Aksi Jokowi Sopiri Raja Salman Buktikan Kemahirannya Menyetir

Aksi Presiden Republik Indonesia Joko Widodo (Jokowi) menyopiri Raja Salman Abdulaziz saat tiba di Istana Bogor menuai perhatian. Bila banyak pemimpin lain memilih jasa sopir, dia justru berinisatif mengendarai mobil golf berkelir hitam itu sendiri. Momen ini tentu saja mengundang perhatian. Para pewarta dan orang yang hadir di sana mengabadikan peristiwa bersejarah penuh keramahan itu. Meski terdengar sepele, ada pengetahuan dasar dan kemampuan yang mumpuni untuk mengendalikan mobil golf tersebut. Jokowi tentu saja sudah punya kemampuan di atas rata-rata. Sebagaimana kumparan kutip dari Wikihow, Jumat (3/3) mengendarai mobil golf ternyata ada aturan mainnya. Ya, pengemudinya harus berusia minimum 14 tahun.

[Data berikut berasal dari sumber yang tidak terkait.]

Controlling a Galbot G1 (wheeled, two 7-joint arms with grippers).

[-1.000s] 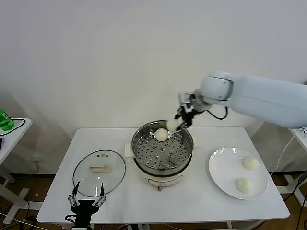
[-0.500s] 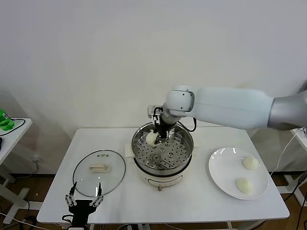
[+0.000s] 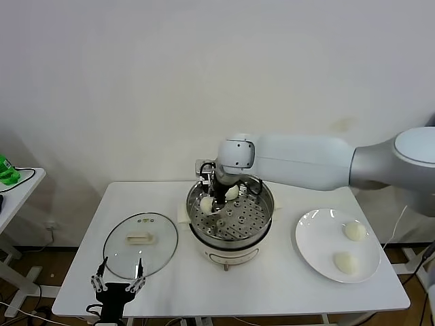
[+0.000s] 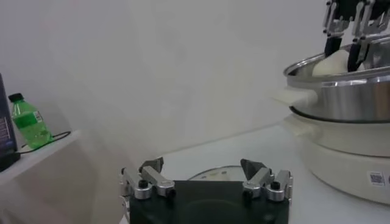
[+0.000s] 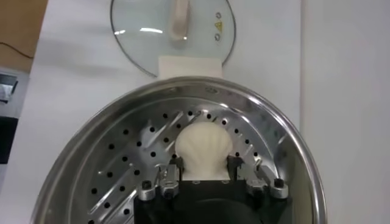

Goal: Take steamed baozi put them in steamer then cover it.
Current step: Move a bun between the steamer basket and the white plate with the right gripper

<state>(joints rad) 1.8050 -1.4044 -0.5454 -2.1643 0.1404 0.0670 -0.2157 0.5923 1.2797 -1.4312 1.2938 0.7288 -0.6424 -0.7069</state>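
Inside steamer (image 3: 262,204): two baozi (image 3: 206,204).

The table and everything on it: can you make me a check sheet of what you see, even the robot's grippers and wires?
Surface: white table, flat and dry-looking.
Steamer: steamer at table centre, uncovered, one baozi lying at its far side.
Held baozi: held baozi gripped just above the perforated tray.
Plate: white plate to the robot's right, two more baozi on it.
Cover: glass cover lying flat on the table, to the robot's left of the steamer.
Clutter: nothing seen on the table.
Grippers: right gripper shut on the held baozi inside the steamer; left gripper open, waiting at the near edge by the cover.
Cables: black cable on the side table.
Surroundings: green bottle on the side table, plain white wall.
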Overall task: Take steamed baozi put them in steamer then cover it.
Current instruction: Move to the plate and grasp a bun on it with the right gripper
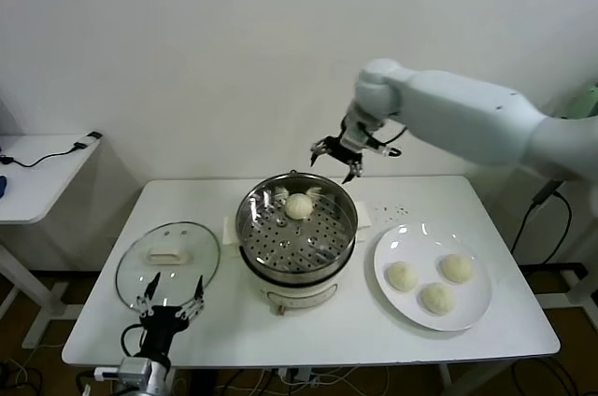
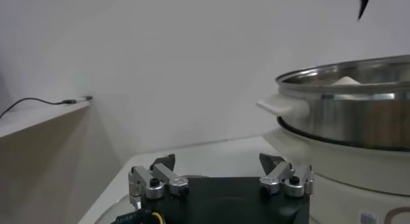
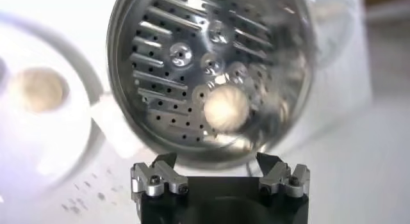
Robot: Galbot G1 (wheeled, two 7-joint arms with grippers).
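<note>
The steel steamer [image 1: 252, 219] stands mid-table on its white base, with one baozi [image 1: 298, 206] on the far part of its perforated tray. Three more baozi [image 1: 403, 275] [image 1: 456, 268] [image 1: 436, 298] lie on a white plate [image 1: 391, 245] to the right. The glass cover [image 1: 201, 251] with a white handle lies flat left of the steamer. My right gripper [image 1: 338, 155] is open and empty, up above the steamer's far rim. In the right wrist view the baozi [image 3: 225, 106] sits in the steamer [image 3: 128, 72] beyond the open gripper [image 3: 218, 162]. My left gripper [image 1: 168, 295] is open, near the cover's front edge.
A white side table [image 1: 37, 172] with a cable stands at the far left. The wall is close behind the table. In the left wrist view the steamer [image 2: 346, 116] stands close to the open left gripper [image 2: 218, 162]. Dark specks dot the table [image 1: 392, 211] behind the plate.
</note>
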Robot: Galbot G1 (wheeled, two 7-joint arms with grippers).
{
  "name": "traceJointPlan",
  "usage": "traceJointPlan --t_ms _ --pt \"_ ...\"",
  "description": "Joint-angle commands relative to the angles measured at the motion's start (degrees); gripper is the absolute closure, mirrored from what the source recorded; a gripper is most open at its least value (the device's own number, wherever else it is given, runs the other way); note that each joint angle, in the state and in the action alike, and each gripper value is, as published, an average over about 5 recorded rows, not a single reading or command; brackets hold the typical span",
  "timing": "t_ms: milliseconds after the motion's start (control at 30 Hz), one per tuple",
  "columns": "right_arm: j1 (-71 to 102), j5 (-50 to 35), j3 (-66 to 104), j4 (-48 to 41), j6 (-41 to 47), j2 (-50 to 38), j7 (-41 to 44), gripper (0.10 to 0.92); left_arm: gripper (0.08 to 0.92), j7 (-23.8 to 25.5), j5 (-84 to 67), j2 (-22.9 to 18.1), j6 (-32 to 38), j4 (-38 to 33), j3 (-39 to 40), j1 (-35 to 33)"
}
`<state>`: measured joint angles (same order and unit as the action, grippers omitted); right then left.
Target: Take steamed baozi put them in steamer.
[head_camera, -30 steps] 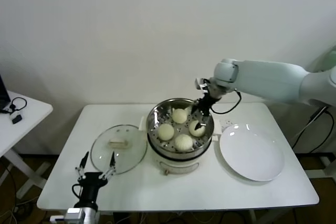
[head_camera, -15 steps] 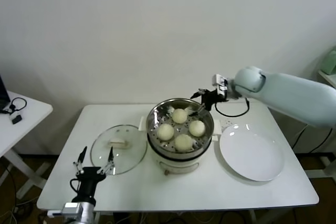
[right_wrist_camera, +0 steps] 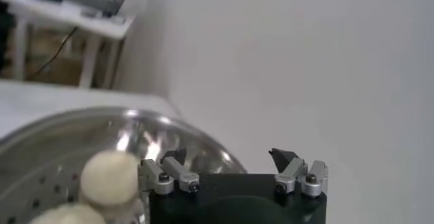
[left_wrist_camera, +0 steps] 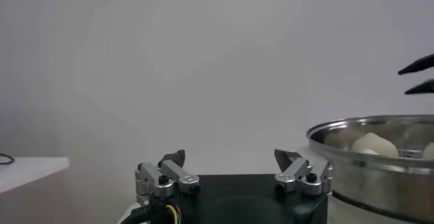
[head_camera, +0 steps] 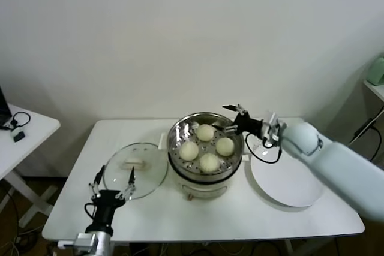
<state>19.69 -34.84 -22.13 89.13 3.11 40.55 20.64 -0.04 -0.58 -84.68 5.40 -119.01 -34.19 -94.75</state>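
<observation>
Four steamed baozi sit in the steamer; right gripper gapes empty over its far rim, left gripper open beside the glass lid, visible only from the head

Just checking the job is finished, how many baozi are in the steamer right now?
4, all inside the steamer: one baozi at the back, one on the left, one on the right, one at the front. The plate's visible part holds none; the right arm covers some of it.

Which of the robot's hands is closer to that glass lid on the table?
Left hand, open, just in front of the glass lid; right hand is over the steamer's far rim.
</observation>
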Motion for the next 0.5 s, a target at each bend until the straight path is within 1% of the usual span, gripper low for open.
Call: traceJointPlan --t_ms 33,167,267,500 --pt "48.49 10.28 56.82 12.42 -7.74 15.53 -6.84 0.203 0.177 -1.87 1.14 -0.14 -0.29 0.43 -0.01 0.38" --pt "55.11 11.15 60.96 14.86 -10.31 22.20 -6.14 0.203 0.177 -2.79 1.14 0.26 -1.27 0.64 -0.56 0.94" --pt "58.46 11.59 62.51 16.34 -11.09 26.17 -5.50 0.203 0.177 -2.51 0.27 0.43 -1.02 1.67 -0.67 1.50" --pt "61.00 11.90 63.23 17.81 -10.89 30.28 -4.43 0.203 0.177 -1.97 -2.07 0.84 -1.37 2.61 -0.98 2.47"
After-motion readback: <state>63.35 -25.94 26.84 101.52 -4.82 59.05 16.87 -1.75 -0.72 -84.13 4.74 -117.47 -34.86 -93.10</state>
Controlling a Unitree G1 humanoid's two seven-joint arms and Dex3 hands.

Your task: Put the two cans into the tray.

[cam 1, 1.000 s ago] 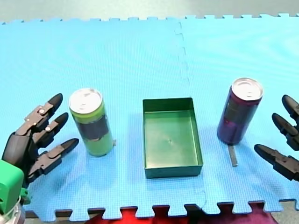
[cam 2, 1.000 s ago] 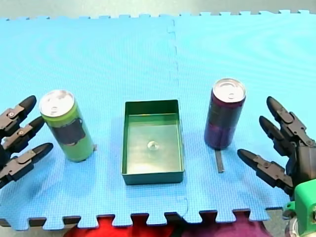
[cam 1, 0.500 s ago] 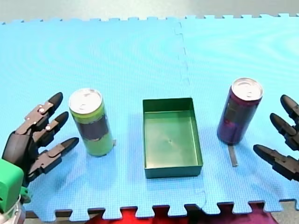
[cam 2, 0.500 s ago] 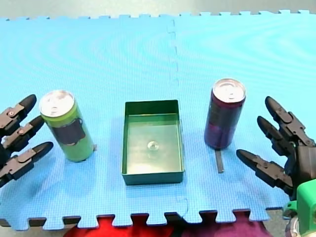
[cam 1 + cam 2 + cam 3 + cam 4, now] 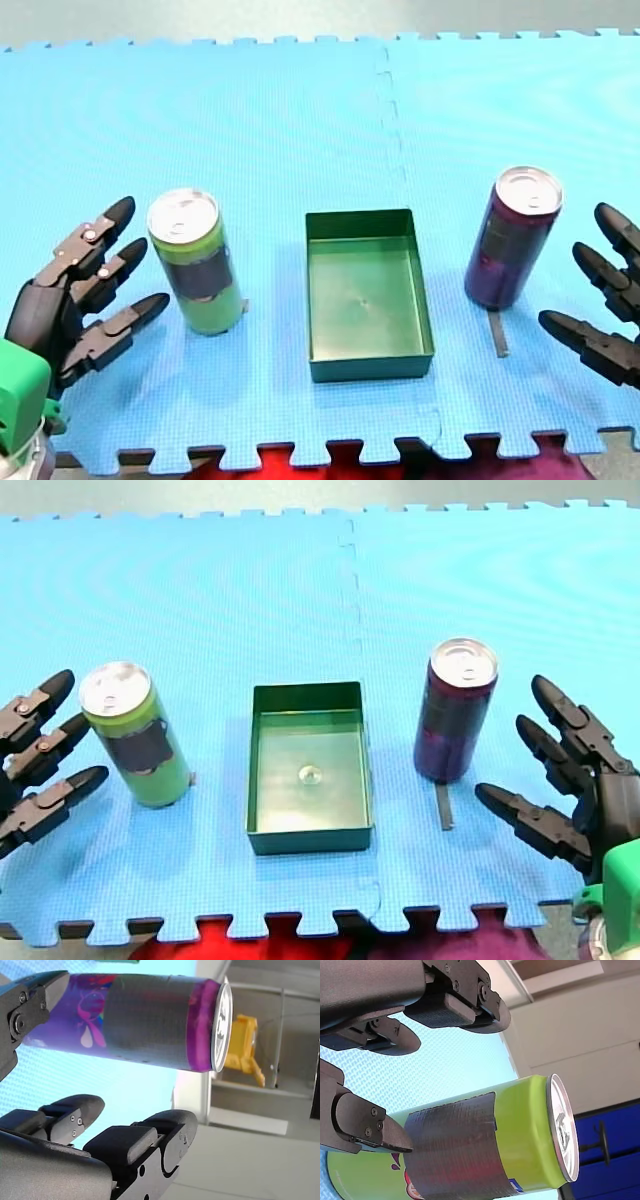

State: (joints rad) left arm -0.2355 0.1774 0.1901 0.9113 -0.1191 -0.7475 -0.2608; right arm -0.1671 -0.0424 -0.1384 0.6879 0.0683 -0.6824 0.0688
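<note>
Upright, tops up: lime-green drink can [image 5: 197, 262] at nine o'clock of rectangular green tray [image 5: 370, 368], purple drink can [image 5: 514, 250] at three o'clock. Empty black left hand [image 5: 78, 298] outside green can, empty right hand [image 5: 568, 788] outside purple.

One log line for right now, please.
left hand: open, by green can | right hand: open, by purple can | both upright, outside tray

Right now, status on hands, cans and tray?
Left hand open beside green can, right hand open beside purple can. Both cans upright on mat, outside tray. Grey strip on mat by purple can.
</note>
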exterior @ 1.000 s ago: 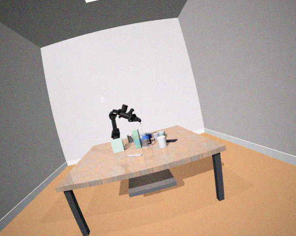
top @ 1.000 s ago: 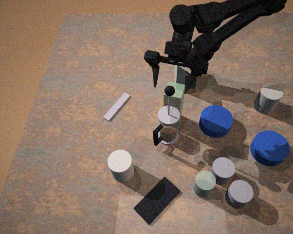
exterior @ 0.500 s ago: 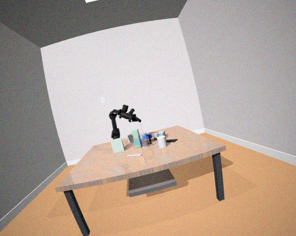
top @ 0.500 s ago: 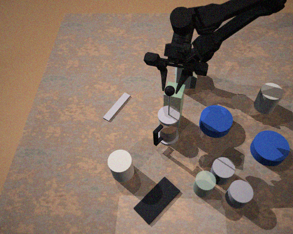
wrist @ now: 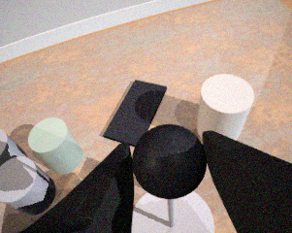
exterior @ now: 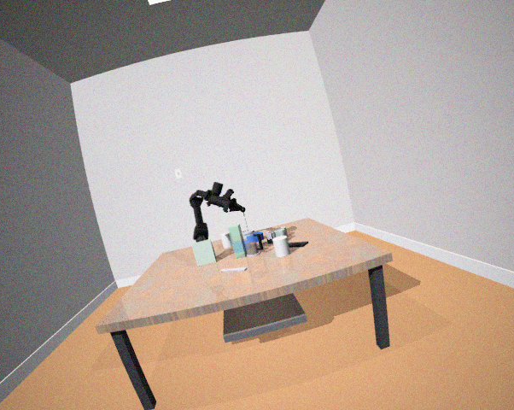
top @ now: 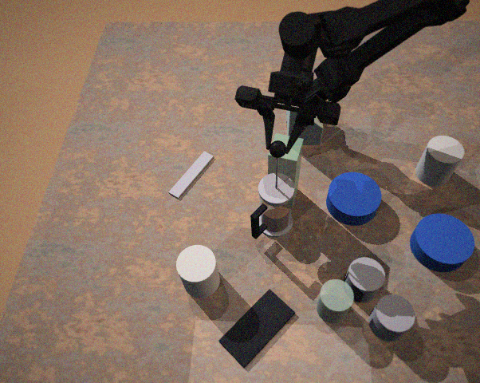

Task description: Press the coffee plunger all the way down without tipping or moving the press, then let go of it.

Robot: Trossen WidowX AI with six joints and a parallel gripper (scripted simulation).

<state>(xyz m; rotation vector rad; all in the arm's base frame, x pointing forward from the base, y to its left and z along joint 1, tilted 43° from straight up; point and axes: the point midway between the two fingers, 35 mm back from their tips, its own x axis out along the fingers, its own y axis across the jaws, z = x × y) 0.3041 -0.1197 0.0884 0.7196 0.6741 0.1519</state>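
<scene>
Top view: claw (top: 278,147) clamped on plunger knob (top: 277,148), rod raised above lid (top: 275,190). Press (top: 274,211) upright on surface (top: 120,136), green box (top: 289,163) just behind.
</scene>
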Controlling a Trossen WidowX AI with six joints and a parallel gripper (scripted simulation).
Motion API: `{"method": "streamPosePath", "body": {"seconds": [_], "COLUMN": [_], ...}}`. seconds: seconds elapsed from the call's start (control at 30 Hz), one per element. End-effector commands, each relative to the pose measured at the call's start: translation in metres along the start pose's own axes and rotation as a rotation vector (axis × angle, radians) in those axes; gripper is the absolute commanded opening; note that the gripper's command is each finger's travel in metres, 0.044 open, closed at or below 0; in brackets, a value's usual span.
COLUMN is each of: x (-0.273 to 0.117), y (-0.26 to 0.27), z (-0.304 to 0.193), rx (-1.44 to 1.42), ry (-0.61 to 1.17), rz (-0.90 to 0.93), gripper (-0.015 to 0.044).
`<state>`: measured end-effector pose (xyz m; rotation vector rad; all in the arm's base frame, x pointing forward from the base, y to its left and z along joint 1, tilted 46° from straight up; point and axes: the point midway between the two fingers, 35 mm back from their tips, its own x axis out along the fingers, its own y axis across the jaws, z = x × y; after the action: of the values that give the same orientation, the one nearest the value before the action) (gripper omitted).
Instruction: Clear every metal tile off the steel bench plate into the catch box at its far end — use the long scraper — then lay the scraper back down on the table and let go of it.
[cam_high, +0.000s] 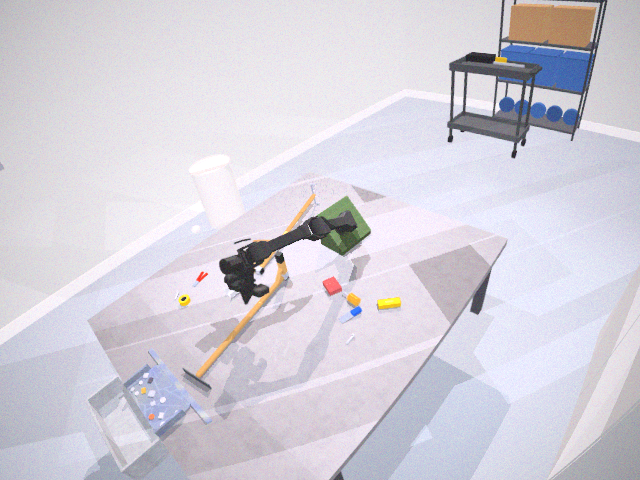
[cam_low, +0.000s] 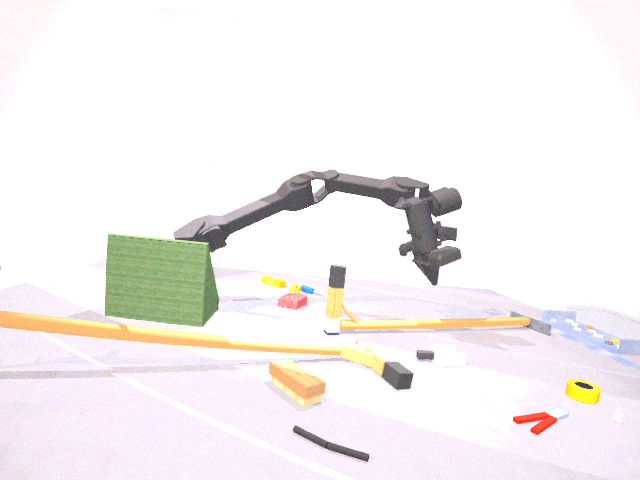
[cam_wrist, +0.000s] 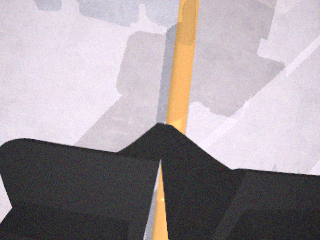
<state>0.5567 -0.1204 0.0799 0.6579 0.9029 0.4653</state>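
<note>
My gripper (cam_high: 247, 299) (cam_low: 434, 282) (cam_wrist: 163, 131) is shut and empty, raised above the long scraper's shaft. The scraper (cam_high: 233, 334) (cam_low: 439, 323) (cam_wrist: 181, 85) has a wooden shaft, a dark flat blade (cam_high: 196, 379) (cam_low: 537, 324) and an upright, black-tipped grip (cam_high: 281, 266) (cam_low: 335, 294). It lies on the table, its blade just short of the steel bench plate (cam_high: 178, 396). Several small white, orange, yellow and dark tiles (cam_high: 151, 393) lie on the plate. The pale catch box (cam_high: 144, 453) adjoins the plate's far end.
A second wooden pole tool (cam_high: 299, 213) (cam_low: 155, 333) lies behind the scraper. A green wedge block (cam_low: 155, 279) stands by the arm base. A red block (cam_high: 332, 285) (cam_low: 292, 301), yellow tape roll (cam_high: 184, 300) (cam_low: 583, 391) and red-handled tool (cam_high: 199, 278) (cam_low: 537, 419) lie around.
</note>
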Motion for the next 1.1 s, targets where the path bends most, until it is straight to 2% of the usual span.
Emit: {"method": "streamPosePath", "body": {"seconds": [0.0, 0.53, 1.07], "x": [-0.009, -0.038, -0.014], "y": [0.008, 0.038, 0.036], "z": [-0.004, -0.038, -0.044], "rx": [0.006, 0.081, 0.080], "ry": [0.029, 0.196, 0.197], "rz": [-0.006, -0.029, -0.031], "gripper": [0.0000, 0.0000, 0.0000]}}
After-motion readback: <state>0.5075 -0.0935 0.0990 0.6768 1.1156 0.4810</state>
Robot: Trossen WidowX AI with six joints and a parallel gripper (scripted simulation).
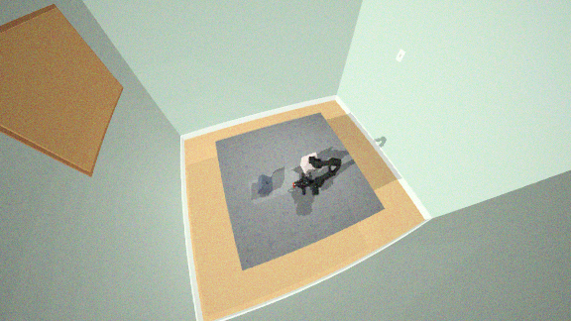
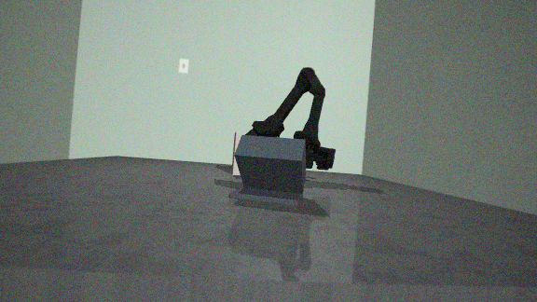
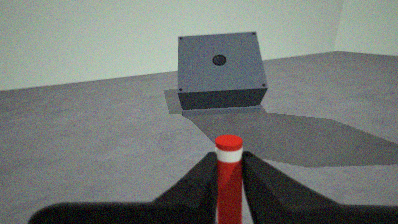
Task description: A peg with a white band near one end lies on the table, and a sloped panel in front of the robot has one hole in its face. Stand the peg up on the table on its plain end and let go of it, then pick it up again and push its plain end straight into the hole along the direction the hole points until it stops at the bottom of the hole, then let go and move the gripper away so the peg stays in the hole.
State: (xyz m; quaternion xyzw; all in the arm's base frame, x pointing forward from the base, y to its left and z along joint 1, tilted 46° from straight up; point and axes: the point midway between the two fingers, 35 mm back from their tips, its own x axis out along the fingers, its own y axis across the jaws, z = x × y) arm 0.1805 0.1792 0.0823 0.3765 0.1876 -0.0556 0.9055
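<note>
My gripper (image 3: 228, 159) is shut on the red peg (image 3: 230, 187) (image 1: 294, 185). In the wrist view its white-banded end points up between the fingertips, and its plain end runs out of the bottom of the frame. Whether the peg touches the table cannot be told. The blue-grey sloped panel (image 3: 200, 74) (image 1: 264, 185) (image 2: 270, 174) stands beyond the peg, with one dark round hole (image 3: 219, 60) in its face. The peg is apart from the panel. In the exterior view the panel's back shows, the arm is behind it, and the peg cannot be made out.
The grey table surface (image 1: 278, 233) (image 2: 140, 224) (image 3: 90, 150) carries the arm and panel. A pale upright plate (image 1: 307, 162) (image 2: 236, 160) stands beside the arm. The panel has a low base edge (image 2: 266, 198) and small dark dots at its face corners. Shadows fall near both.
</note>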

Namun, tak seperti kendaraan roda empat lainnya, mengemudikan mobil golf juga tak memerlukan lisensi khusus. Artinya, mobil ini tak boleh turun di jalan umum dan hanya boleh di area-area tertentu. Umumnya, kecepatan mobil golf ini hanya 24-56 km per jam. Mungkin, mobil golf ini jadi andalan Jokowi saat ia ingin mengintari dan menikmati suasana kompleks Istana Bogor. Nah, mengoperasikan mobil golf juga sama seperti mobil pada umumnya. Pertama, masukkan kunci ke rumahnya dan putar. Ingat, biasanya mobil golf itu menggunakan motor listrik. Jangan asal tancap gas. Ketika hendak berakselerasi, tekan pedal gas secara perlahan laju mobil halus. Injak lebih dalam bila kecepatan dirasa kurang. Ketika ingin berhenti, lepas gas terlebih dahulu dan imbangi dengan menginjak pedal rem. Selain itu, mobil golf juga dilengkapi dengan fungsi mundur. Cara pengoperasiannya cukup mudah tinggal menggeser tuasnya saja. "Saya pernah menggunakan mobil golf, rasanya kayak naik `bom bom car`. Dan ketika digas sedikit langsung jalan keceng, mobilnya juga enteng dan mudah dioperasikan," kata Nanda Theresia, wartawan kumparan yang pernah menjajal mobil golf di Istana Negara.